During the past decade, on an average more than 200 million people were affected and more than 70,000 people were killed by natural disasters annually. These figures represent 90 per cent and 65 per cent of the world total, respectively.

Building disaster resilience and achieving green growth continue to be a challenge for the region. In this context, Asian Development Bank (ADB) has introduced two studies on these issues that concern the whole world. But the studies primarily focused on Asia and the Pacific region.

The first report ‘Investing in Resilience’ recommends solutions for achieving disaster resilience. Another report ‘Low-Carbon Green Growth in Asia: Policies and Practices’ talks about investment opportunities for low-carbon development.

“Asia and the Pacific region must ensure disaster resilience and low carbon green growth.
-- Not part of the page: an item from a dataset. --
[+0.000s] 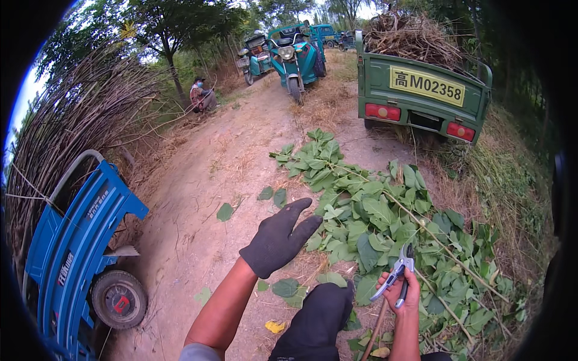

These reports will provide insights on how to achieve these,” said Haruhiko Kuroda, President, ADB, Philippines, in a special session on creating a sustainable Asia through disaster resilience and green growth that took place on Thursday at the Delhi Sustainable Development Summit (DSDS) 2013 organised by The Energy and Resources Institute (TERI) in New Delhi.

With increasing urbanisation, migration patterns and population growth in general, people are occupying high-risk areas in greater numbers than ever, increasing their vulnerability to disaster impacts, expressed Dr Bindu N Lohani, Vice President, Knowledge Management and Sustainable Development, ADB, Philippines.

Lohani asked for increasing regional cooperation and scaling up of investment in disaster resilience equipment. “Disaster loses are not inevitable, but the preparations are not enough,” he said.

“We have great challenges ahead to achieve a disaster resilience Asia, but these can be overcome,” Kuroda said.